9.) Demontre Hurst deserves another chance at slot corner
The Bears defense played one of it’s best games of the season on Sunday and one of the keys was slot corner Demontre Hurst. He wasn’t perfect, he gave up 5 catches for 54 yards on the day and was completely fooled on the fake punt , but his tackling in the secondary was excellent and he pressured Vikings QB Teddy Bridgewater into an incomplete on a key 3rd down blitz. Hurst ended up leading the Bears in tackles with 6 and also had a key 3rd down, open-field tackle on a play that was ultimately wiped out due to a penalty. Hurst is probably the most aggressive corner the Bears have against both the run and pass and there are going to be some mistakes, but his sure tackling improves the run defense and if he continues to show a knack for blitzing off the edge it could improve the Bears pass defense as well. There will be some growing pains with Hurst but the 2nd year player did enough to earn another start next week.
10.) Marc Trestman finally won a coaching battle
This may be a first, but Trestman clearly out-coached Vikings HC Mike Zimmer. The Vikings stayed in Cover 3 most of the game which led to 1-1 match-ups outside the hash marks and Trestman was savvy enough to notice and take advantage with multiple deep routes. It also took the Vikings offense until the 4th quarter to start calling the short slants and crossing patterns that have been killing the Bears D all season. I hope Zimmer is properly embarrassed.
11.) Would you rather have Teddy Bridgewater or Jay Cutler?

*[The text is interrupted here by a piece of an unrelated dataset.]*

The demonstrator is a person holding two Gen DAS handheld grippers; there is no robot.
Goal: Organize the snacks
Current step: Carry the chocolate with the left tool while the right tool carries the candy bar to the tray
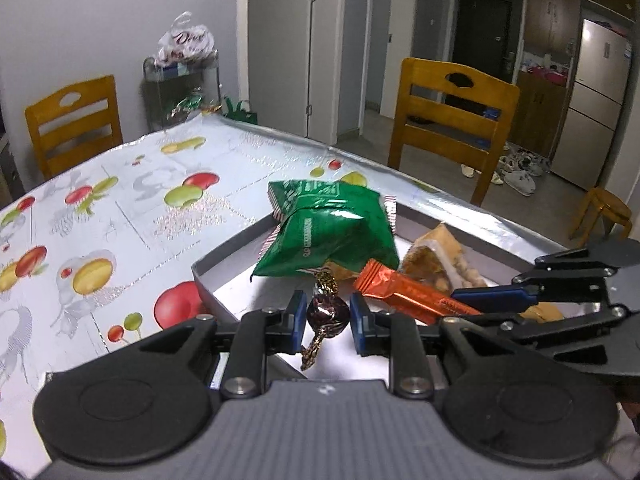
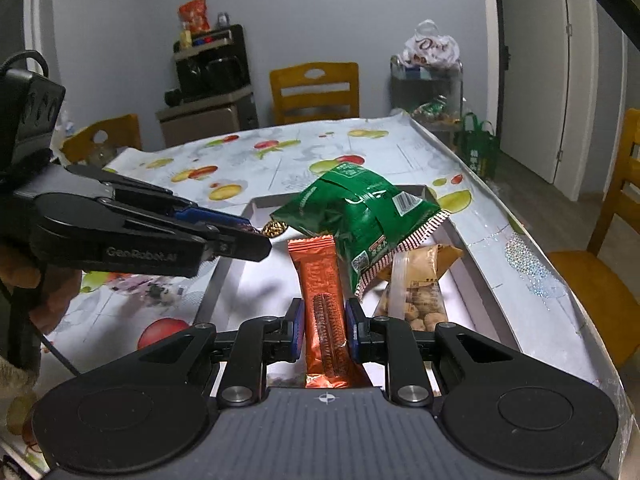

There has been plenty of talk the last few weeks about trading Cutler and starting over at the QB position. After watching rookie QB Teddy Bridgewater, a former 1st round pick who some considered the best rookie QB in the draft, struggle with his accuracy, progressions and pocket awareness… I’m not in as much of a rush to give up on Cutler and deal with the learning curve and growing pains involved with rookie QBs. Even guys like Manning and Luck struggled their first seasons in the league. If the Bears go the rookie QB route next season, fans might soon miss Jay Cutler, the guy they couldn’t wait to run out of town.